Overview#

LMCache multiprocess (MP) mode runs LMCache as a standalone service that vLLM instances connect to over ZMQ. One LMCache server per node can serve multiple vLLM pods, providing process isolation, shared caching, and independent resource scaling.

Key Benefits #

Process isolation – LMCache and vLLM run in separate processes (or containers), so a cache-related issue does not crash the inference engine.
No GIL contention or Python overhead on the inference path – By running LMCache in a separate process, its Python GIL and CPU work (hashing, memory management, L2 I/O) do not compete with vLLM’s inference threads.
Shared caching across pods – Multiple vLLM instances on the same node share a single L1 cache, maximizing KV reuse.
Independent resource scaling – Allocate CPU memory for caching independently of GPU memory for inference.
Multi-tier storage (L1 + L2) – An L1 cache (in CPU DRAM, or an NVMe slab via GPUDirect Storage) backed by persistent L2 storage via NIXL (GDS, POSIX, HF3FS, and more).
Built-in observability – Prometheus metrics and a telemetry event system out of the box.

Prerequisites #

vLLM latest version is recommended for best compatibility
LMCache latest dev branch

Server Variants #

LMCache ships two server entry points:

Entry Point	Description
`lmcache server`	Recommended.
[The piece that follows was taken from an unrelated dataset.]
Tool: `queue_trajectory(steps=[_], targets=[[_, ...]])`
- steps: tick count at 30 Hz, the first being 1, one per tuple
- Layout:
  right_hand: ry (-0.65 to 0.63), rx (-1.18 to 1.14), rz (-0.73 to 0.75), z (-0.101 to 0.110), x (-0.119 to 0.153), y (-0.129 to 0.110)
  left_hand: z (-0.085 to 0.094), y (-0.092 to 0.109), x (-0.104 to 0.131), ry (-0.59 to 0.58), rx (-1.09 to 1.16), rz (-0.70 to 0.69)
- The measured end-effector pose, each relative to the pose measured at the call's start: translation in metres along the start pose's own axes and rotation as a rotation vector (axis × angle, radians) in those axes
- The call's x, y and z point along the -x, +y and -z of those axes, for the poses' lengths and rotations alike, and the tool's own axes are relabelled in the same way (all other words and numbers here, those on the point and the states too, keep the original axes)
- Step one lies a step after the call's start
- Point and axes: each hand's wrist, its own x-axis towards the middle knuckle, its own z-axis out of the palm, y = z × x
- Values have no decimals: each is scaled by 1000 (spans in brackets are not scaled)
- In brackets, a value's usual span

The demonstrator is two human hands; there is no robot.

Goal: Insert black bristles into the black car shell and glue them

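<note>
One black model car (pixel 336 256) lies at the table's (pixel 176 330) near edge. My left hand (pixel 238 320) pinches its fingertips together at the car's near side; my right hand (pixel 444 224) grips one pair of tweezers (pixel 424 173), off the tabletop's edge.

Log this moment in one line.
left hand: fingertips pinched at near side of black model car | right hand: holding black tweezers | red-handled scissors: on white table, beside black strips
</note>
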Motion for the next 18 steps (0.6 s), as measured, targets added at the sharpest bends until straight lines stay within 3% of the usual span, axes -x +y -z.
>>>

ZMQ + FastAPI HTTP frontend — see HTTP API.
`python3 -m lmcache.v1.multiprocess.server`	(Legacy) ZMQ-only server with no HTTP endpoints; same `--engine-type` / `--supported-transfer-mode` flags as `lmcache server`. Prefer `lmcache server`.

The sections below describe LMCache MP internals – useful if you want to understand, debug, or extend the system.

High-Level Architecture #

vLLM Instance(s)
     |
     | ZMQ (tcp)
     v
MessageQueueServer (mq.py)
     |
     | dispatch by RequestType
     v
MPCacheServer (server.py)
     |
     |--- TokenHasher / SessionManager
     |
     v
StorageManager (distributed/storage_manager.py)
     |
     |--- L1Manager (l1_manager.py)
     |       |--- L1MemoryManager (CPU DRAM) or
     |       |    GDSL1MemoryManager (NVMe slab via cuFile / hipFile)
     |       |--- TTLLock per object (read/write)
     |
     |--- StoreController  -----> L2 Adapter(s) (async L1->L2 push)
     |--- PrefetchController ---> L2 Adapter(s) (async L2->L1 load)
     |--- EvictionController ----> L1Manager (watermark-triggered eviction)
     |
     v
EventBus + OTel providers (observability)

Engine and Modules #

All server entry points share the same MPCacheServer and StorageManager core. MPCacheServer is now a thin compositor: it holds an MPCacheServerContext and a list of EngineModule instances assembled by _build_modules() (in server.py) based on --engine-type and --supported-transfer-mode.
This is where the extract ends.